Activity: Report each line of the data below in which "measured" appears.

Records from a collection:

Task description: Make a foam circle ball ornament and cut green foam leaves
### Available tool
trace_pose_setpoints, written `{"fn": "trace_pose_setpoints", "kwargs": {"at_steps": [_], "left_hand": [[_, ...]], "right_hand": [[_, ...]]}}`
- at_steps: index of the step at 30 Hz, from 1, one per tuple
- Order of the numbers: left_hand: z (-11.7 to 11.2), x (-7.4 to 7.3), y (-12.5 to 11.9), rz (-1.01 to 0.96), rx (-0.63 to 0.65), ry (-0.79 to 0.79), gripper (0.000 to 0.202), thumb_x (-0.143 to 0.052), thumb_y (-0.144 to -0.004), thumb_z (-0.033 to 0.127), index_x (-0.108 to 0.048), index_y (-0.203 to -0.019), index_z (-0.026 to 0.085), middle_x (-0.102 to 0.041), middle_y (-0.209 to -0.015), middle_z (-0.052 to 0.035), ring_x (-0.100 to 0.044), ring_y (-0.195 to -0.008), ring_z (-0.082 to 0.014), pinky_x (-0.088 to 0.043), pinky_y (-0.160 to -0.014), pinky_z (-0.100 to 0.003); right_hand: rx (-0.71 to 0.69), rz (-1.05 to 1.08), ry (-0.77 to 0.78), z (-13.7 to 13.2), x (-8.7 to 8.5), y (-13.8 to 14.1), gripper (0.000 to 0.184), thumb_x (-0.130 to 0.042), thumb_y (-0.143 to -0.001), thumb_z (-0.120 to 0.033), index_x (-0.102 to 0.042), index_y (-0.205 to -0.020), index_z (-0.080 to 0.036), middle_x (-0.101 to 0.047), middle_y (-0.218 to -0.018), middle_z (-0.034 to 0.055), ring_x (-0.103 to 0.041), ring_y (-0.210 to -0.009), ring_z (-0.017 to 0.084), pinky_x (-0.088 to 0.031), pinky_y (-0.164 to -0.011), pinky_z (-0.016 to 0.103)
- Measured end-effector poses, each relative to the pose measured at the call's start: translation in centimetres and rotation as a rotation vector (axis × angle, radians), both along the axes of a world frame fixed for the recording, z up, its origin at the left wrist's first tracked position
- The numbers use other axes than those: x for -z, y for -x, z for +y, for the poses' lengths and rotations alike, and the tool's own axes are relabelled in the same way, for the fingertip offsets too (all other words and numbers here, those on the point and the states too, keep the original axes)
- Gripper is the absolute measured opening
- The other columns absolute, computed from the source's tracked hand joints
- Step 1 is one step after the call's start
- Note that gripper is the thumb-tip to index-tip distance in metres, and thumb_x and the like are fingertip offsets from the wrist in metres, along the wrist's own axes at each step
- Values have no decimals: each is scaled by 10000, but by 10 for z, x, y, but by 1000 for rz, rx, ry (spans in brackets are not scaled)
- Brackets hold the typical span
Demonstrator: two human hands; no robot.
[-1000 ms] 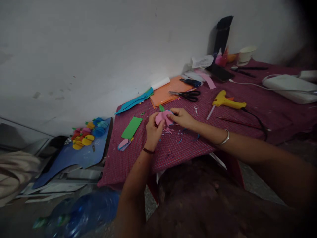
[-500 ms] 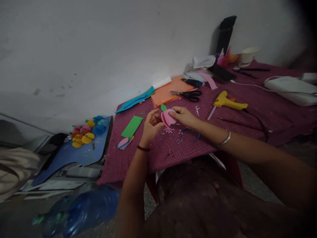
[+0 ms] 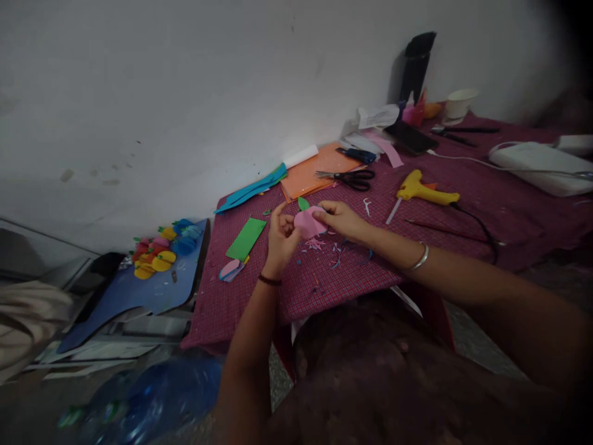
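A pink paper shape (image 3: 308,224) with a small green leaf (image 3: 302,203) at its top is held between both hands above the maroon checked cloth (image 3: 352,272). My right hand (image 3: 340,218) pinches its right edge with thumb and fingers. My left hand (image 3: 281,238) is curled at its left edge, index finger raised; the fingers seem to touch the paper. Small paper scraps (image 3: 324,250) lie under the hands.
On the cloth lie a green paper strip (image 3: 246,238), folded pink pieces (image 3: 230,270), orange sheets (image 3: 315,171), black scissors (image 3: 353,178), a yellow glue gun (image 3: 424,190) with cord, and a white box (image 3: 542,164). A blue board with coloured paper fruits (image 3: 160,253) lies left of the table. A blue bottle (image 3: 157,395) is below.
The pink shape was pressed by both hands, then turned edge-on and turned flatter again. My left hand loosened and lifted its index finger; the right kept its pinch.
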State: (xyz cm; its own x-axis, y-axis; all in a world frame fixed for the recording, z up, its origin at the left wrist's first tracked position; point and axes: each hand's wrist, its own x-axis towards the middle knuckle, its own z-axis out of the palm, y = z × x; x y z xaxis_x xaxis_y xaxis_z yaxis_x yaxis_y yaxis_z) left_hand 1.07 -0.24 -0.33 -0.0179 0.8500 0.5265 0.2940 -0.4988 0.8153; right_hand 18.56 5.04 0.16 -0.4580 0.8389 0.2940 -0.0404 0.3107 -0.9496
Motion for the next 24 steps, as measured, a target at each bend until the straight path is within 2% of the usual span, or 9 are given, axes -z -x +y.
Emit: {"fn": "trace_pose_setpoints", "kwargs": {"at_steps": [3, 6, 11, 13, 15, 17, 20, 22, 24], "left_hand": [[-1, 4, -1, 149, -139, -109, 377, -625, -835, 301, -507, -1189, 249, -560, -834, 0, -524, -660, -109, -425, -593, -233], [-6, 2, -3, 325, -161, -220, 159, -573, -878, 297, -617, -1012, 223, -607, -919, -42, -564, -809, -153, -456, -721, -288], [-12, -2, -13, 375, -202, -288, 316, -718, -765, 296, -642, -1060, 212, -605, -984, -62, -572, -929, -198, -472, -832, -352], [-12, -2, -17, 404, -224, -276, 328, -726, -749, 259, -643, -1063, 213, -591, -975, -59, -571, -934, -200, -474, -850, -364], [-10, 0, -19, 415, -221, -241, 327, -712, -758, 247, -635, -1075, 223, -583, -982, -57, -571, -947, -203, -477, -859, -370], [-8, 2, -17, 334, -166, -198, 429, -727, -749, 299, -589, -1152, 243, -581, -1014, -57, -576, -966, -204, -486, -858, -367], [-3, 2, -10, 83, 31, -95, 697, -738, -730, 448, -419, -1330, 293, -578, -1040, -54, -602, -921, -185, -515, -772, -319], [-1, 1, -6, -35, 148, -26, 748, -724, -727, 503, -368, -1357, 314, -579, -1026, -47, -610, -852, -164, -517, -693, -285], [-1, 0, -3, -88, 198, 4, 713, -741, -716, 495, -413, -1322, 311, -584, -1022, -41, -607, -828, -153, -514, -675, -274]], "right_hand": [[-44, 82, 134, 2, 5, 2, 351, -614, -749, -513, -516, -730, -176, -431, -614, -57, -373, -534, 82, -287, -481, 211], [-77, 150, 235, 4, 9, 4, 352, -635, -727, -514, -511, -771, -188, -444, -627, -63, -391, -516, 79, -339, -477, 209], [-123, 152, 287, -1, 8, 5, 377, -603, -753, -555, -526, -827, -193, -486, -649, -45, -439, -517, 91, -403, -480, 223], [-149, 146, 269, -3, 6, 4, 406, -574, -774, -585, -553, -847, -186, -512, -681, -31, -465, -553, 101, -420, -503, 230], [-162, 130, 233, -4, 5, 3, 395, -628, -750, -553, -580, -832, -169, -527, -708, -21, -478, -600, 105, -410, -520, 223], [-113, 109, 194, -3, 3, 2, 338, -710, -697, -451, -591, -804, -154, -539, -719, -20, -475, -626, 101, -388, -528, 211], [-41, 102, 242, -2, 0, 2, 277, -709, -690, -370, -580, -814, -159, -541, -683, -34, -463, -581, 95, -356, -491, 212], [-68, 140, 327, -2, -1, 2, 267, -687, -708, -375, -565, -827, -170, -533, -647, -46, -456, -534, 90, -346, -457, 211], [-114, 196, 375, -2, -2, 1, 273, -706, -693, -371, -556, -807, -174, -533, -628, -52, -459, -512, 82, -351, -441, 202]]}}
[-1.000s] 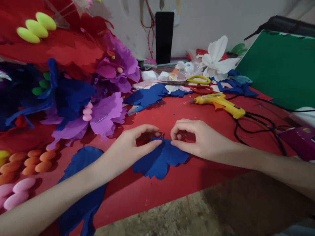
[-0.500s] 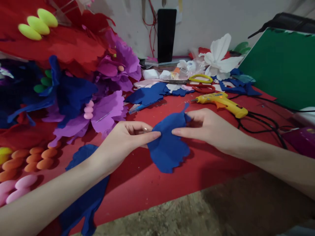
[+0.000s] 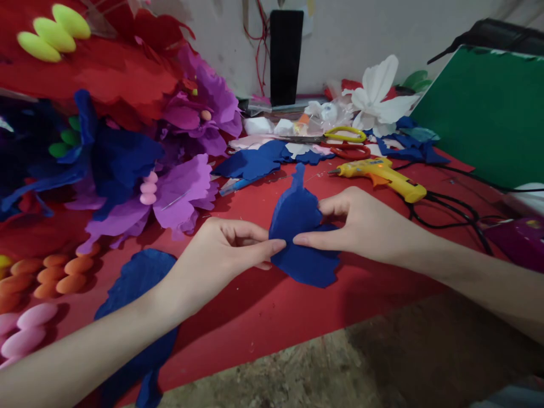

Response area:
- Measured end-effector poses, each relative to the pose measured at the call's start: translation in centimetres and rotation as a rotation vector (axis × angle, radians), both along the axes of a world frame fixed for the recording, z up, its origin at the left wrist's first tracked position
- Gripper is the absolute measured opening
Motion for the next 24 steps, as measured, a target at each bend until the straight path is within 2% of the usual span, or 9 are given, axes -z -x +y.

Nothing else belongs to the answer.